• [Exercise]: Beginning with the first line below, please repeat the material exactly, ending with the line that includes "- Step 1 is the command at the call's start".

• [Records supplied]:
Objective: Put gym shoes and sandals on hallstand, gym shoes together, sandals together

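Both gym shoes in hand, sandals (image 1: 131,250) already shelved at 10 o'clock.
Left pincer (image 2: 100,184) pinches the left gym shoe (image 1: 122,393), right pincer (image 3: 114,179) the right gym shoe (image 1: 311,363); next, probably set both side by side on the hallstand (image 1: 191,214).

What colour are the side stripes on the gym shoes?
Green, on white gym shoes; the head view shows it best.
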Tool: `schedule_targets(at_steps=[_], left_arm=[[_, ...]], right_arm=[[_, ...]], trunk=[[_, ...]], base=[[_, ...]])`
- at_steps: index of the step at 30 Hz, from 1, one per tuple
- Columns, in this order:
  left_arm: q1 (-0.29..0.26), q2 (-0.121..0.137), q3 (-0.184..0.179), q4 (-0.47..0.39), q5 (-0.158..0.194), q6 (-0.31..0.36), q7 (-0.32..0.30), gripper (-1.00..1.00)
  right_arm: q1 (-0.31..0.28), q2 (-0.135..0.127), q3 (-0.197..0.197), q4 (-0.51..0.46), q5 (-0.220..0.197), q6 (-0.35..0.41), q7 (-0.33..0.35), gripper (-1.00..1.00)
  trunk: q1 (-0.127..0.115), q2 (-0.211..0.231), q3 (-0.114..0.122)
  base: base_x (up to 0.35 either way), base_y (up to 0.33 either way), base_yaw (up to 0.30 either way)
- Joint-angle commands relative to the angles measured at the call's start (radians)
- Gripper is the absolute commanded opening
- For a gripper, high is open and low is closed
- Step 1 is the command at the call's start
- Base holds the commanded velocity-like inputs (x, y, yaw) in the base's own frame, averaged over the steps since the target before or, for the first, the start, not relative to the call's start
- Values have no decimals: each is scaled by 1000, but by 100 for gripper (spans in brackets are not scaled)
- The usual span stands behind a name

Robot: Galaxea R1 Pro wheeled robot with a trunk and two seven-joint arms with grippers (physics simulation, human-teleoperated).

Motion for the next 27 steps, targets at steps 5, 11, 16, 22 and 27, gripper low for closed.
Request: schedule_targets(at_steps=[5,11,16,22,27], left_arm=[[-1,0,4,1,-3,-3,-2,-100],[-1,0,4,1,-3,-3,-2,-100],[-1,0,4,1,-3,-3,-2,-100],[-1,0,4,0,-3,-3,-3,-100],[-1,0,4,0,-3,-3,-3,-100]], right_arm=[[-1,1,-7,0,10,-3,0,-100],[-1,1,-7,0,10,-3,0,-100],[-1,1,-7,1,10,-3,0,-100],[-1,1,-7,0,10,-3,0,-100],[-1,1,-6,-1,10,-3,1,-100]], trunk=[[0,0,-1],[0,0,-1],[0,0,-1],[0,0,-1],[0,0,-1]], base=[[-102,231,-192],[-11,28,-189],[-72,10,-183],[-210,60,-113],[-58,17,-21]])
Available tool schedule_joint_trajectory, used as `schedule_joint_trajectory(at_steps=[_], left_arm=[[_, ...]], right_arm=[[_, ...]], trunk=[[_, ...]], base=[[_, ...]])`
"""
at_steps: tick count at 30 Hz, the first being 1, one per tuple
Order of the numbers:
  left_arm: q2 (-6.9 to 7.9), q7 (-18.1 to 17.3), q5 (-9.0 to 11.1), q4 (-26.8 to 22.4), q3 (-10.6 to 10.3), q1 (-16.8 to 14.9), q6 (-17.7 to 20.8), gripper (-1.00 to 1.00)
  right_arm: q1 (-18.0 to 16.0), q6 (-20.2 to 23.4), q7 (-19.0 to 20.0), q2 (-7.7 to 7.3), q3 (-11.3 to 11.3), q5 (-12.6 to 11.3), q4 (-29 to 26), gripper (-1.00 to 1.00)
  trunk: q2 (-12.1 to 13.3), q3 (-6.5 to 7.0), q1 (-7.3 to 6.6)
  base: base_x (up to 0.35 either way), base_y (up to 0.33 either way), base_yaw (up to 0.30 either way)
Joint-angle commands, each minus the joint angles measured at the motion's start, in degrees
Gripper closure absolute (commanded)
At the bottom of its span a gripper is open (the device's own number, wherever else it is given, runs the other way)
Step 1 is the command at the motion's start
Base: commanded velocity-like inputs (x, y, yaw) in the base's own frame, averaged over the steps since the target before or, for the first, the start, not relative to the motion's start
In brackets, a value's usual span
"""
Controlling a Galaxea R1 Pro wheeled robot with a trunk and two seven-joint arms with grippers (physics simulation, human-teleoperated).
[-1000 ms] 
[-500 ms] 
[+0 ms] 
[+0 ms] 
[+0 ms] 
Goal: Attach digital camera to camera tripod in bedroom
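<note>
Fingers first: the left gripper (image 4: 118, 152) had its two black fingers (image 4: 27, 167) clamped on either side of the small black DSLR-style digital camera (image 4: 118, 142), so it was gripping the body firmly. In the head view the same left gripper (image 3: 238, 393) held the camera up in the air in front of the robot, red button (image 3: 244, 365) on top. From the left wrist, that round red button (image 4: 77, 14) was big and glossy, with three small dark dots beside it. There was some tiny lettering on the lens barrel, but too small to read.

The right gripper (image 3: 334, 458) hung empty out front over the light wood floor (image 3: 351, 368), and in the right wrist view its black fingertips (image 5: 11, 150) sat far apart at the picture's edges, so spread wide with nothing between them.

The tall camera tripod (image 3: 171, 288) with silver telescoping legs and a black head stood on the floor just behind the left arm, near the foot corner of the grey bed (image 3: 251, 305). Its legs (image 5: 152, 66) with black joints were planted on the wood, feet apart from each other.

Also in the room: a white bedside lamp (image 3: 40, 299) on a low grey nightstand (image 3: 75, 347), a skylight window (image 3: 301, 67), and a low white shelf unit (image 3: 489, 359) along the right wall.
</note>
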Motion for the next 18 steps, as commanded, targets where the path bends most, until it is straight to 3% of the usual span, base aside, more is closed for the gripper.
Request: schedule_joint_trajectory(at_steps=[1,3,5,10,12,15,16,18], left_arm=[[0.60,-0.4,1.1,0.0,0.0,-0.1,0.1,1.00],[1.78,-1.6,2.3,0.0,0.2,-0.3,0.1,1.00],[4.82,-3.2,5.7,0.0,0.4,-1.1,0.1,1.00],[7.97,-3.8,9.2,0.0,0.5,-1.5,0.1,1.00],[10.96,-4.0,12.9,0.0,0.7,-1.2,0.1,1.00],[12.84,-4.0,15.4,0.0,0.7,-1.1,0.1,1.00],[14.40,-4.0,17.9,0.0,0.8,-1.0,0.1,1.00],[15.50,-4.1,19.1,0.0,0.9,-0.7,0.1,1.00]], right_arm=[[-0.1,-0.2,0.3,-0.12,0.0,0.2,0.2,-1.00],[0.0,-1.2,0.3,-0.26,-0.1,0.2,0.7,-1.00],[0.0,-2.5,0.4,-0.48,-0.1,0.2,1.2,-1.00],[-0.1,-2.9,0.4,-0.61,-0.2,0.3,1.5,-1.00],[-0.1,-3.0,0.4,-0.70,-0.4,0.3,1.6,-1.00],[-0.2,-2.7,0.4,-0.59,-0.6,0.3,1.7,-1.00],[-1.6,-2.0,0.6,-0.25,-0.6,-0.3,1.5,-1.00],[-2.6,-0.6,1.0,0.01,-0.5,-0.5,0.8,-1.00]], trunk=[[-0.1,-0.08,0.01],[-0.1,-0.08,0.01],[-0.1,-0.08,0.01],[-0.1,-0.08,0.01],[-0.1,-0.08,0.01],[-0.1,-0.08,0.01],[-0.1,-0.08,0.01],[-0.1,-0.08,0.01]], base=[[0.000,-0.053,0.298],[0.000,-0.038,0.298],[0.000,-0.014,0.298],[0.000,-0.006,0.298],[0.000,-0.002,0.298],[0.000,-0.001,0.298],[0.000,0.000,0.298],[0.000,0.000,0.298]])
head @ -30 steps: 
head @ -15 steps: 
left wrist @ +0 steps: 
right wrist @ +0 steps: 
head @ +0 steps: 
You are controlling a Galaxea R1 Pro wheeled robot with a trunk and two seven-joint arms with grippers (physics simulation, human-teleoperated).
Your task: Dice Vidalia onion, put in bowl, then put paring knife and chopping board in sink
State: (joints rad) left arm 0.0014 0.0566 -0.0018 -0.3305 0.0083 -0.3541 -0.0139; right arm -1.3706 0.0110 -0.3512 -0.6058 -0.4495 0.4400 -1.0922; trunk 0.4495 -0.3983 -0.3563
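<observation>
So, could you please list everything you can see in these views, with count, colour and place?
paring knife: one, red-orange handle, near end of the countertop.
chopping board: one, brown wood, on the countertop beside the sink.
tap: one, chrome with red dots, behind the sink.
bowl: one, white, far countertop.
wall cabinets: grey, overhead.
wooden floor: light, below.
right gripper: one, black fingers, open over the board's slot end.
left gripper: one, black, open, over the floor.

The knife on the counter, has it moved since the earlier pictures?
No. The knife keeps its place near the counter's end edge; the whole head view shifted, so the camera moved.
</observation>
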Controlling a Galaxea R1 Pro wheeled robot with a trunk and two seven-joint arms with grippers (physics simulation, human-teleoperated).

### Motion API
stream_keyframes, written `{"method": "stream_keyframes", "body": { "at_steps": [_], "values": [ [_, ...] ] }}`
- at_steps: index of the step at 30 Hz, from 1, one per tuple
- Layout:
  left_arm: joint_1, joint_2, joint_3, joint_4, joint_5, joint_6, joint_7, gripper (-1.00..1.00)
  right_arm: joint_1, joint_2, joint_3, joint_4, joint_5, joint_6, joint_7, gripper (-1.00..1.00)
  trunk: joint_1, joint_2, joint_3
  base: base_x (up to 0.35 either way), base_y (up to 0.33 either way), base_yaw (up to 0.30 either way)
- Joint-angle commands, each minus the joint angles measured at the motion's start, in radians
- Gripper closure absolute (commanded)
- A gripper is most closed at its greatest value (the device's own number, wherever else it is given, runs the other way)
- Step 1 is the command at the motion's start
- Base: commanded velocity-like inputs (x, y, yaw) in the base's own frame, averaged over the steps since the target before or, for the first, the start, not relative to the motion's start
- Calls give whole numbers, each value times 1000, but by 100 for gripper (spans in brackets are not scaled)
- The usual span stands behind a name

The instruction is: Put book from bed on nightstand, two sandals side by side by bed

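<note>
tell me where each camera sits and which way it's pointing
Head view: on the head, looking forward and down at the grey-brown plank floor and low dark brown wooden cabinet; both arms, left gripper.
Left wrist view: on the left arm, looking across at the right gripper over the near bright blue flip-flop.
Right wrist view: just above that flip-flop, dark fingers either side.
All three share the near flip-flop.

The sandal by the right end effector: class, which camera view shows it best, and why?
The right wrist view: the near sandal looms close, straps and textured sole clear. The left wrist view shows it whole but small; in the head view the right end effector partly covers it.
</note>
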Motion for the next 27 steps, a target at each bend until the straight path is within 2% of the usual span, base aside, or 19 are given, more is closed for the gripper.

• [The completed task]:
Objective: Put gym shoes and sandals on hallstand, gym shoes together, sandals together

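Both gym shoes in hand, sandals (image 1: 131,250) already shelved at 10 o'clock.
Left pincer (image 2: 100,184) pinches the left gym shoe (image 1: 122,393), right pincer (image 3: 114,179) the right gym shoe (image 1: 311,363); next, probably set both side by side on the hallstand (image 1: 191,214).

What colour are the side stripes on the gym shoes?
Green, on white gym shoes; the head view shows it best.
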Tool: `schedule_targets(at_steps=[_], left_arm=[[_, ...]], right_arm=[[_, ...]], trunk=[[_, ...]], base=[[_, ...]])`
- at_steps: index of the step at 30 Hz, from 1, one per tuple
- Columns, in this order:
  left_arm: q1 (-0.29..0.26), q2 (-0.121..0.137), q3 (-0.184..0.179), q4 (-0.47..0.39), q5 (-0.158..0.194), q6 (-0.31..0.36), q7 (-0.32..0.30), gripper (-1.00..1.00)
  right_arm: q1 (-0.31..0.28), q2 (-0.135..0.127), q3 (-0.197..0.197), q4 (-0.51..0.46), q5 (-0.220..0.197), q6 (-0.35..0.41), q7 (-0.33..0.35), gripper (-1.00..1.00)
  trunk: q1 (-0.127..0.115), q2 (-0.211..0.231), q3 (-0.114..0.122)
  base: base_x (up to 0.35 either way), base_y (up to 0.33 either way), base_yaw (up to 0.30 either way)
- Joint-angle commands relative to the angles measured at the call's start (radians)
- Gripper is the absolute commanded opening
- For a gripper, high is open and low is closed
- Step 1 is the command at the call's start

With this, the answer is complete.